# Confused About Therapy / Separation



## nice777guy (Nov 23, 2009)

Wife and I started a Trial Sep last week and had therapy yesterday. Wife has been caught lying multiple times and is carrying on an EA. 

Therapist seems to think that we just need to hit the re-set button while separated and stop talking about the "toxic relationship" we've had for the last 6 months. The T pulled out “if you love something, you have to set it free” and said I won't know if I can trust her if I don't give her some space.

My wife seems to have no intentions of cutting ties with her friend. I haven’t asked her how much they’ve been talking or anything, because I’m not sure I would believe her anyway. She also continues say they are "just friends" (why the lies?) and that I'm driving her away (partly true - now learning to detach).

The therapist says that I'll be able to tell if W is making positive changes or continuing the same behaviors.

Does this sound backwards to anyone else? To commit to trusting a person who has repeatedly lied to you and not really shown any remorse or any real signs of change?

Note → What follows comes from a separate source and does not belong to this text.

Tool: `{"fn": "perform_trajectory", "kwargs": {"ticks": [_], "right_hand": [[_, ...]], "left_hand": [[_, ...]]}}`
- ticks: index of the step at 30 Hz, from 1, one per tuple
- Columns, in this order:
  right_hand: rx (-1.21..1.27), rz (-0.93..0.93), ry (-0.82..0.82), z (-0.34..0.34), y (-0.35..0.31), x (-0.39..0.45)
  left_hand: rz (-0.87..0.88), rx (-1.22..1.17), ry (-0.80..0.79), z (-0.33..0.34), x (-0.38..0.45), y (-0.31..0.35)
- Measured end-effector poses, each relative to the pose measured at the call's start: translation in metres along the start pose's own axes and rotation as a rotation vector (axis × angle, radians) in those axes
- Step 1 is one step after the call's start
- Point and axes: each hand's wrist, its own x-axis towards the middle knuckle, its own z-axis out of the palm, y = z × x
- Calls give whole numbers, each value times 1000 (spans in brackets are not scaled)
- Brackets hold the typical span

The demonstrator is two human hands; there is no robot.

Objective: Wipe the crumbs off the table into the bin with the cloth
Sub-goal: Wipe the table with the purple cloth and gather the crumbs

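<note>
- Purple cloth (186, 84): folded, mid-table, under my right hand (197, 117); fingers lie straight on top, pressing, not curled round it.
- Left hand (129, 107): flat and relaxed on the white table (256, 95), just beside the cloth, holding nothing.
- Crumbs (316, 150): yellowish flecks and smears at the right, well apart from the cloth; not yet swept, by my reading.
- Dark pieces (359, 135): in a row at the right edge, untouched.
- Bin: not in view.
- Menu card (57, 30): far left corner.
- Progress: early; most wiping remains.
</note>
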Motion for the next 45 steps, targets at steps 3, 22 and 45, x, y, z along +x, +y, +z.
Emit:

It isn't all bad - this will allow me some emotional space and I won't be so worried about where she's going or what she's doing, which leaves more time for me to focus on myself. But it just seems contrary to everything I've read - I thought trust had to be earned?


----------



## jessi (Feb 11, 2009)

nice guy, 
I'm not sure what happens with cheating spouses they don't want to actually admit to their decision to cheat, whether EA or PA. My husband is the same way, just want to put the blame on me somehow, my fault because of the condition of the marriage, the fact that he actually cheated doesn't seem to register with him(PA) I think they would have to admit to what kind of person they actually are.
I would just let her go and if she comes back, you know she will be there not because you pushed her. This is my plan my husband says he wants to see what might become of the new relationship, I said then go, I told him I wouldn't be his 2nd choice in the wings, just in case, not after 22 years of marriage, I figure if this is all the respect I get I don't need it......get on with your life and stop focusing on why she doesn't seem to want to be a part of yours......we are worth more than that.....keep yourself busy, get out meet new women and just enjoy your kid....get back to your confident self, she will think twice if your not available.....be strong


----------



## Sven (Nov 18, 2009)

Jessi's answer is the correct one....you are not 'Option B'.

My wife didn't make up her mind until I hired an attorney. It seems common that cheating spouses will 'string along' their betrayed spouse and continue the affair as long as possible. Only when handed an ultimatum will they decide what to do.

You need to do the same.


----------



## Deejo (May 20, 2008)

Not all therapists are created equal. They are like mechanics, or hell, any other service you contract. Some are really, really good. Others suck.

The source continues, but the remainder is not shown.